Nice programing

memcpy ()의 속도가 4KB마다 급격하게 떨어지는 이유는 무엇입니까?

nicepro 2021. 1. 8. 22:50
반응형

memcpy ()의 속도가 4KB마다 급격하게 떨어지는 이유는 무엇입니까?


memcpy()i * 4KB에서 속도가 급격히 떨어지는 것을 알아 차리는 속도를 테스트했습니다 . 결과는 다음과 같습니다. Y 축은 속도 (MB / 초)이고 X memcpy()축은를 위한 버퍼의 크기로 1KB에서 2MB로 증가합니다. Subfigure 2 및 Subfigure 3은 1KB-150KB 및 1KB-32KB의 일부를 자세히 설명합니다.

환경:

CPU : Intel (R) Xeon (R) CPU E5620 @ 2.40GHz

OS : 2.6.35-22-generic # 33-Ubuntu

GCC 컴파일러 플래그 : -O3 -msse4 -DINTEL_SSE4 -Wall -std = c99

4k마다 최저점을 보여주는 memcpy 속도 그래프

캐시와 관련이있을 것 같지만 다음과 같은 캐시에 비 친화적 인 경우에서 이유를 찾을 수 없습니다.

이 두 가지 경우의 성능 저하는 분산 된 바이트를 캐시로 읽어 들여 캐시 라인의 나머지 공간을 낭비하는 비 친화적 인 루프로 인해 발생합니다.

내 코드는 다음과 같습니다.

void memcpy_speed(unsigned long buf_size, unsigned long iters){
    struct timeval start,  end;
    unsigned char * pbuff_1;
    unsigned char * pbuff_2;

    pbuff_1 = malloc(buf_size);
    pbuff_2 = malloc(buf_size);

    gettimeofday(&start, NULL);
    for(int i = 0; i < iters; ++i){
        memcpy(pbuff_2, pbuff_1, buf_size);
    }   
    gettimeofday(&end, NULL);
    printf("%5.3f\n", ((buf_size*iters)/(1.024*1.024))/((end.tv_sec - \
    start.tv_sec)*1000*1000+(end.tv_usec - start.tv_usec)));
    free(pbuff_1);
    free(pbuff_2);
}

최신 정보

@usr, @ChrisW 및 @Leeor의 제안을 고려하여 테스트를 더 정확하게 다시 작성했으며 아래 그래프는 결과를 보여줍니다. 버퍼 크기는 26KB에서 38KB까지이며 다른 64B (26KB, 26KB + 64B, 26KB + 128B, ......, 38KB)마다 테스트했습니다. 각 테스트는 약 0.15 초에 100,000 번 반복됩니다. 흥미로운 점은 드롭이 정확히 4KB 경계에서만 발생하는 것이 아니라 4 * i + 2KB에서도 발생하며 훨씬 적은 진폭으로 떨어지는 것입니다.

성능 저하를 보여주는 더 많은 그래프

추신

@Leeor 사이 2킬로바이트 더미 버퍼를 추가 드롭을 작성하는 방법을 제안 pbuff_1하고 pbuff_2. 작동하지만 Leeor의 설명에 대해서는 잘 모르겠습니다.

여기에 이미지 설명 입력


Memory is usually organized in 4k pages (although there's also support for larger sizes). The virtual address space your program sees may be contiguous, but it's not necessarily the case in physical memory. The OS, which maintains a mapping of virtual to physical addresses (in the page map) would usually try to keep the physical pages together as well but that's not always possible and they may be fractured (especially on long usage where they may be swapped occasionally).

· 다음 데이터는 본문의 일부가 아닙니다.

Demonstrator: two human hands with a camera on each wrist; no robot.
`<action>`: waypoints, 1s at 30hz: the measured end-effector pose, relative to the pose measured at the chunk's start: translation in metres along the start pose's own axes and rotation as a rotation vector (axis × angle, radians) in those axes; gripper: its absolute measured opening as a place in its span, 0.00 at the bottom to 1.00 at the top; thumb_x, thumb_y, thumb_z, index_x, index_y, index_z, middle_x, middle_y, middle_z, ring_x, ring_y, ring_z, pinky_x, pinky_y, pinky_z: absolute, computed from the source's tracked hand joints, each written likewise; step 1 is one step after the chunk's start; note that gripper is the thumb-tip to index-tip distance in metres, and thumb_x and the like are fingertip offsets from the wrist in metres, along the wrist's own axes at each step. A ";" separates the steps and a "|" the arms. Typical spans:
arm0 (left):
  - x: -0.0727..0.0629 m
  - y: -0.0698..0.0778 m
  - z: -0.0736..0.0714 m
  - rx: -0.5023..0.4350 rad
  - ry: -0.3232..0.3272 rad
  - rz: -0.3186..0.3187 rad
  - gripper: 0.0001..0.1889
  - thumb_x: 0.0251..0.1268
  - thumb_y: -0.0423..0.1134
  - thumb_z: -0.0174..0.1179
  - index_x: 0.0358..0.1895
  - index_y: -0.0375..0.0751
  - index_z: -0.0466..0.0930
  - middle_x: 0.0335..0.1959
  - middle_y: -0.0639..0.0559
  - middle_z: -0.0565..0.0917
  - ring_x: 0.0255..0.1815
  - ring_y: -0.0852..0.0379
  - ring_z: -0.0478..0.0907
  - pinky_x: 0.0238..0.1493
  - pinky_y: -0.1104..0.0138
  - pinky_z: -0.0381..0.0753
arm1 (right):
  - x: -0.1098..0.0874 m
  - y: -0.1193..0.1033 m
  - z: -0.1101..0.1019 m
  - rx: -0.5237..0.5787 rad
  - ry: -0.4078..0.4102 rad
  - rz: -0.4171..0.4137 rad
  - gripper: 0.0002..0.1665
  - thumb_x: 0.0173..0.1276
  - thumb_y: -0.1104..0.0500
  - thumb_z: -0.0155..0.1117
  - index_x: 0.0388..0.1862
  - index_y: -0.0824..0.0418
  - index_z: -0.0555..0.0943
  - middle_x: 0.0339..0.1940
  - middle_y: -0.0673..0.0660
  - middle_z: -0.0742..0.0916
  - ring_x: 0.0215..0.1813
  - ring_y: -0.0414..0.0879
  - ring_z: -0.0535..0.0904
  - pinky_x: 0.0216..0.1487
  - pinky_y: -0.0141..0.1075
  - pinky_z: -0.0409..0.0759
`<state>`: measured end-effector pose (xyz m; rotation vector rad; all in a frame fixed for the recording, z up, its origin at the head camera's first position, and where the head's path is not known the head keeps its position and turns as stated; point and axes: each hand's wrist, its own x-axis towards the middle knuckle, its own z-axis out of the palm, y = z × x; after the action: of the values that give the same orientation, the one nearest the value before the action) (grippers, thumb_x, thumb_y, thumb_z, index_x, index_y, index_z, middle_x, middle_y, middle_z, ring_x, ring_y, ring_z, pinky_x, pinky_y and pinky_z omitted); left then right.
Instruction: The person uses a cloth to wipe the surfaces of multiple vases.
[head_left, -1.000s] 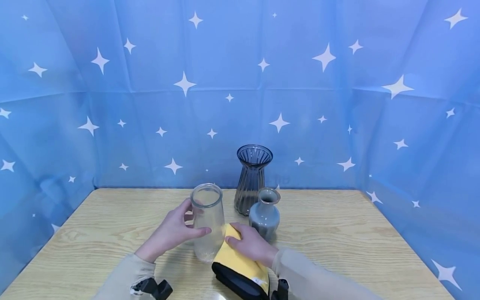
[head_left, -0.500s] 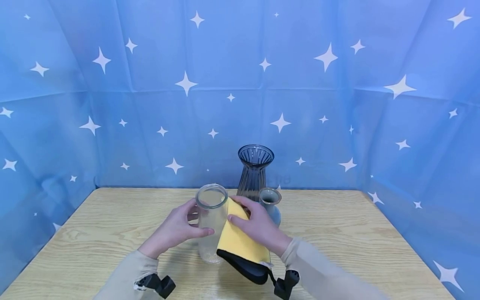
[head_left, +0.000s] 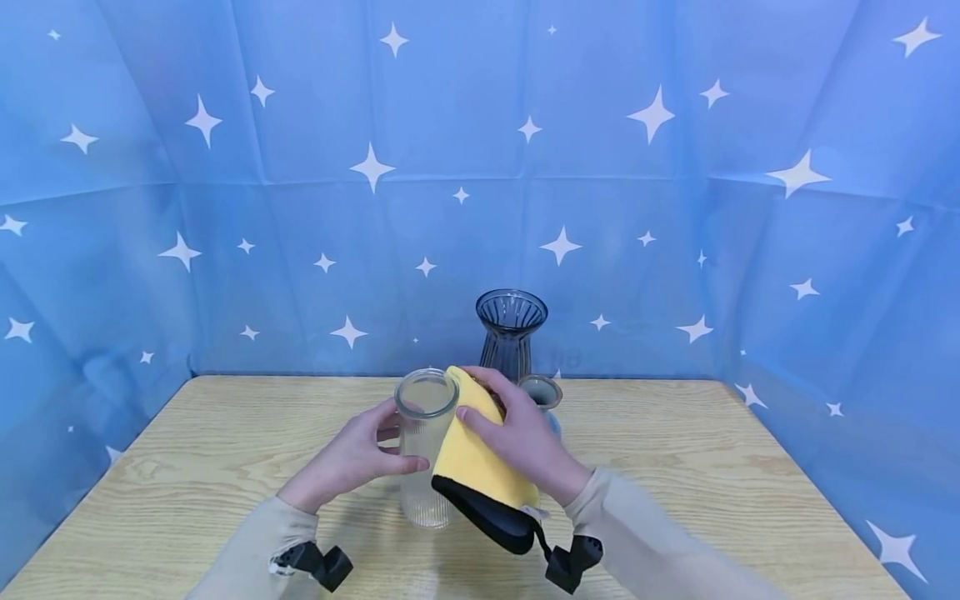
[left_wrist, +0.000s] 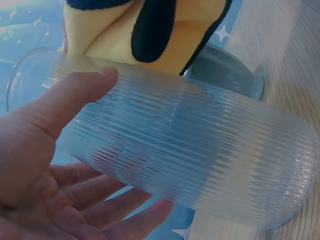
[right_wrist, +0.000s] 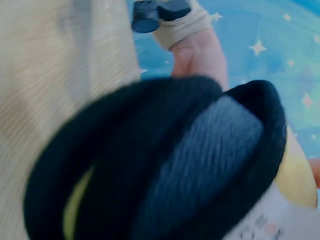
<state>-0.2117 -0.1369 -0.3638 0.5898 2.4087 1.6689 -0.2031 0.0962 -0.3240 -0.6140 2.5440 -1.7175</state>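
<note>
My left hand (head_left: 352, 458) grips a clear ribbed glass vase (head_left: 423, 496), which stands upright on the table. In the left wrist view, the thumb lies on the near wall of the glass vase (left_wrist: 200, 145) and the fingers curl round its other side. My right hand (head_left: 525, 437) holds a folded yellow cloth (head_left: 483, 467) with black edging against the vase's right side, close to the rim. The dark edging of the cloth (right_wrist: 200, 165) fills most of the right wrist view and hides the right fingers there.
Behind the right hand stand a tall smoky glass vase (head_left: 512, 325) and a small grey-blue vase (head_left: 542, 390), both partly hidden. The wood-grain table (head_left: 712, 483) ends at a blue star-patterned curtain (head_left: 450, 225), which also hangs at both sides.
My right hand has moved the cloth up along the vase's right side, from low down to near the rim. The glass vase and left hand have shifted slightly to the right.
</note>
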 end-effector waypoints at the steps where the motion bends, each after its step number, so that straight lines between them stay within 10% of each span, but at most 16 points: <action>1: 0.000 0.000 -0.001 -0.001 -0.010 0.004 0.38 0.52 0.39 0.73 0.67 0.41 0.66 0.60 0.38 0.75 0.63 0.35 0.69 0.56 0.51 0.77 | -0.001 0.001 0.000 -0.016 -0.005 -0.009 0.29 0.70 0.56 0.62 0.69 0.48 0.69 0.56 0.54 0.79 0.39 0.46 0.79 0.36 0.40 0.81; 14: 0.000 -0.003 -0.005 -0.025 -0.079 0.014 0.33 0.57 0.38 0.71 0.65 0.38 0.68 0.61 0.39 0.74 0.64 0.37 0.68 0.58 0.49 0.75 | -0.007 0.027 0.008 -0.151 -0.141 -0.014 0.26 0.75 0.53 0.53 0.69 0.55 0.66 0.30 0.53 0.80 0.24 0.44 0.77 0.27 0.38 0.79; 24: 0.000 -0.009 -0.011 -0.071 -0.134 0.021 0.33 0.59 0.37 0.69 0.67 0.36 0.65 0.62 0.39 0.72 0.66 0.37 0.65 0.62 0.46 0.69 | -0.011 0.052 0.019 -0.245 -0.222 0.001 0.27 0.74 0.56 0.52 0.67 0.68 0.68 0.53 0.63 0.78 0.53 0.55 0.75 0.53 0.48 0.75; 30: 0.000 -0.012 -0.013 -0.100 -0.158 0.015 0.34 0.60 0.37 0.68 0.68 0.37 0.64 0.63 0.38 0.71 0.67 0.37 0.63 0.63 0.46 0.68 | -0.006 0.057 0.021 -0.245 -0.322 0.088 0.23 0.73 0.58 0.55 0.62 0.68 0.72 0.44 0.56 0.82 0.43 0.47 0.78 0.47 0.43 0.77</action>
<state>-0.2185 -0.1518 -0.3701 0.6974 2.2031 1.6692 -0.2108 0.0982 -0.3849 -0.7088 2.5190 -1.1767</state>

When your memory stream crosses a 4k page boundary, the CPU needs to stop and go fetch a new translation - if it already saw the page, it may be cached in the TLB, and the access is optimized to be the fastest, but if this is the first access (or if you have too many pages for the TLBs to hold on to), the CPU will have to stall the memory access and start a page walk over the page map entries - that's relatively long as each level is in fact a memory read by itself (on virtual machines it's even longer as each level may need a full pagewalk on the host).

Your memcpy function may have another issue - when first allocating memory, the OS would just build the pages to the pagemap, but mark them as unaccessed and unmodified due to internal optimizations. The first access may not only invoke a page walk, but possibly also an assist telling the OS that the page is going to be used (and stores into, for the target buffer pages), which would take an expensive transition to some OS handler.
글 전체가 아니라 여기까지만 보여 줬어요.